See also FORECITE National™ Constitutional Macro 309.9.1 [Public Trial].

COMMITTEE NOTE - 2002 REVISIONS

    The language of Rule 26 has been amended as part of the general restyling of the Criminal Rules to make them more easily understood and to make style and terminology consistent throughout the rules. These changes are intended to be stylistic only, except as noted below.

    Rule 26 is amended, by deleting the word "orally," to accommodate witnesses who are not able to present oral testimony in open court and may need, for example, a sign language interpreter. The change conforms the rule, in that respect, to Federal Rule of Civil Procedure 43.

REPORTER’S NOTES - 2002 REVISIONS

    In publishing the "style" changes to the Federal Rules of Criminal Procedure, the Committee decided to publish separately any rule that includes what it considered at least one major substantive change. The purpose for this separate publication is to highlight for the bench and the bar any proposed amendments that the Committee believes will result in significant changes in current practice. Rule 26 was one of those rules. This proposed revision of Rule 26 includes only style changes. Another version of Rule 26, which includes an amendment that would authorize a court to receive testimony from a remote location, is presented in the "substantive" package. [On April 29, 2002, the Supreme Court did not approve the version of the rule contained in the "substantive" package.]
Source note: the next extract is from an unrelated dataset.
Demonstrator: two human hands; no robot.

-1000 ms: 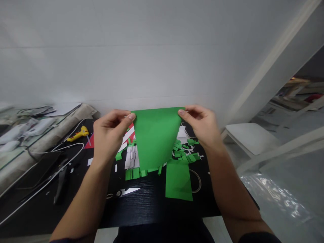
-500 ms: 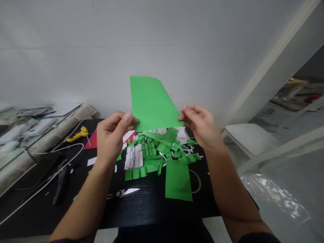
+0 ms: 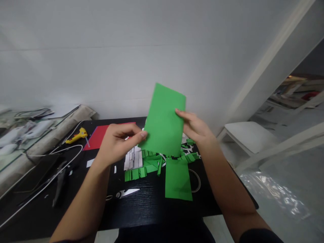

FEDERAL RULES OF CRIMINAL PROCEDURE - 2007

Rule 26.1    Foreign Law Determination

    A party intending to raise an issue of foreign law must provide the court and all parties with reasonable written notice. Issues of foreign law are questions of law, but in deciding such issues a court may consider any relevant material or source—including testimony—without regard to the Federal Rules of Evidence.

History:

(As added Feb. 28, 1966, eff. July 1, 1966; amended Nov. 20, 1972, Jan. 2, 1975, P.L. 93-595, § 3, 88 Stat. 1949eff. July 1, 1975; Apr. 29, 2002, eff. Dec. 1, 2002.)

COMMITTEE NOTE - 2002 REVISIONS

    The language of Rule 26.1 has been amended as part of the general restyling of the Criminal Rules to make them more easily understood and to make style and terminology consistent throughout the rules. These changes are intended to be stylistic only.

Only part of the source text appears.